- **About this task**
Transcribe all of the listing exactly.

- **Given information**
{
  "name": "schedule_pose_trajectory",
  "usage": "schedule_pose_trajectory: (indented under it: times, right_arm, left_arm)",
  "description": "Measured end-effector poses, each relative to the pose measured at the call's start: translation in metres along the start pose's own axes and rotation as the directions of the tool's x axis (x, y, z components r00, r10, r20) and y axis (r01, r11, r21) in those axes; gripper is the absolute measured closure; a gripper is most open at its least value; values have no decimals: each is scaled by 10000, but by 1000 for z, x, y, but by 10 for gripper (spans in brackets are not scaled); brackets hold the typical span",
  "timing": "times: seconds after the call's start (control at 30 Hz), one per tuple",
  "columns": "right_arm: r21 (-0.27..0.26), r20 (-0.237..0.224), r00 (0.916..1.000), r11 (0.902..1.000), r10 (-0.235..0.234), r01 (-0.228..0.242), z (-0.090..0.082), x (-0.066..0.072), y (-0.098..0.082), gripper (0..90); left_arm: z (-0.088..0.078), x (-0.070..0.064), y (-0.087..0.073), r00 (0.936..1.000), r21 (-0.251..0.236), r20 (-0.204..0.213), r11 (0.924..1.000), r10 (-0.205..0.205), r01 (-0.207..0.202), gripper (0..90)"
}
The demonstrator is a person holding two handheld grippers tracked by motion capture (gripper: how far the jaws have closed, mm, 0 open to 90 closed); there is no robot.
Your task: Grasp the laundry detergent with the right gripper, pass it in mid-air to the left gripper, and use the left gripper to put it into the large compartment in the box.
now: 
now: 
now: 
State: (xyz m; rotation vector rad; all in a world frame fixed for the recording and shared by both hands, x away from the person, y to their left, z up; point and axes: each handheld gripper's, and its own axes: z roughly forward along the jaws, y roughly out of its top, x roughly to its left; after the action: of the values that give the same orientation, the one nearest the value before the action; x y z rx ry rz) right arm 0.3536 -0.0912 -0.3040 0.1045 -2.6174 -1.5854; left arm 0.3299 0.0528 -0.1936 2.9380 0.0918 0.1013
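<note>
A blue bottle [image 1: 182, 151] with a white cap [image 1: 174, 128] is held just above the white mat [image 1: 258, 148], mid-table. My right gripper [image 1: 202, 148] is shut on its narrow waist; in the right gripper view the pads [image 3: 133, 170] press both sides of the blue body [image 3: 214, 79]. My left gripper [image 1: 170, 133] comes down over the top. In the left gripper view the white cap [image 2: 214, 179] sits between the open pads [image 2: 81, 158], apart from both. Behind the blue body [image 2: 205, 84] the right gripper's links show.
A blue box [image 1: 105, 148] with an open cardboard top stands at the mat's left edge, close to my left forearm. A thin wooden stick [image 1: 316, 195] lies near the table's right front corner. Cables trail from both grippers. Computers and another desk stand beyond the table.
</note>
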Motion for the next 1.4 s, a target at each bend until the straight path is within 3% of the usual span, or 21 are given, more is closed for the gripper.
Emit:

- **Response area**
{
  "name": "schedule_pose_trajectory",
  "usage": "schedule_pose_trajectory: (indented under it: times, right_arm, left_arm)",
  "description": "Measured end-effector poses, each relative to the pose measured at the call's start: translation in metres along the start pose's own axes and rotation as the directions of the tool's x axis (x, y, z components r00, r10, r20) and y axis (r01, r11, r21) in those axes; gripper is the absolute measured closure; a gripper is most open at its least value; values have no decimals: each is scaled by 10000, but by 1000 for z, x, y, but by 10 for gripper (spans in brackets are not scaled); brackets hold the typical span",
  "timing": "times: seconds after the call's start (control at 30 Hz), one per tuple",
  "columns": "right_arm: r21 (-0.27..0.26), r20 (-0.237..0.224), r00 (0.916..1.000), r11 (0.902..1.000), r10 (-0.235..0.234), r01 (-0.228..0.242), z (-0.090..0.082), x (-0.066..0.072), y (-0.098..0.082), gripper (0..90); left_arm: z (-0.088..0.078), x (-0.070..0.064), y (-0.087..0.073), r00 (0.936..1.000), r21 (-0.251..0.236), r20 (-0.204..0.213), r11 (0.924..1.000), r10 (-0.205..0.205), r01 (-0.207..0.202), gripper (0..90)"
}
The demonstrator is a person holding two handheld grippers tracked by motion capture (gripper: how far the jaws have closed, mm, 0 open to 90 closed); there is no robot.
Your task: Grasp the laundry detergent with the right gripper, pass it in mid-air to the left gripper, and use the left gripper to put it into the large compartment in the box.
now: 
now: 
now: 
State: (xyz m; rotation vector rad; all in a world frame fixed for the recording and shared by both hands, x away from the person, y to their left, z up; point and axes: each handheld gripper's, and its own axes: z roughly forward along the jaws, y roughly out of its top, x roughly to its left; after the action: of the values that give the same orientation, the one nearest the value before the action; x y z rx ry rz) right arm 0.3536 -0.0912 -0.3040 0.1045 -2.6174 -1.5854; left arm 0.3299 0.0528 -0.1936 2.9380 0.0918 0.1013
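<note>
A blue bottle [image 1: 182, 151] with a white cap [image 1: 174, 128] is held just above the white mat [image 1: 258, 148], mid-table. My right gripper [image 1: 202, 148] is shut on its narrow waist; in the right gripper view the pads [image 3: 133, 170] press both sides of the blue body [image 3: 214, 79]. My left gripper [image 1: 170, 133] comes down over the top. In the left gripper view the white cap [image 2: 214, 179] sits between the open pads [image 2: 81, 158], apart from both. Behind the blue body [image 2: 205, 84] the right gripper's links show.
A blue box [image 1: 105, 148] with an open cardboard top stands at the mat's left edge, close to my left forearm. A thin wooden stick [image 1: 316, 195] lies near the table's right front corner. Cables trail from both grippers. Computers and another desk stand beyond the table.
</note>
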Motion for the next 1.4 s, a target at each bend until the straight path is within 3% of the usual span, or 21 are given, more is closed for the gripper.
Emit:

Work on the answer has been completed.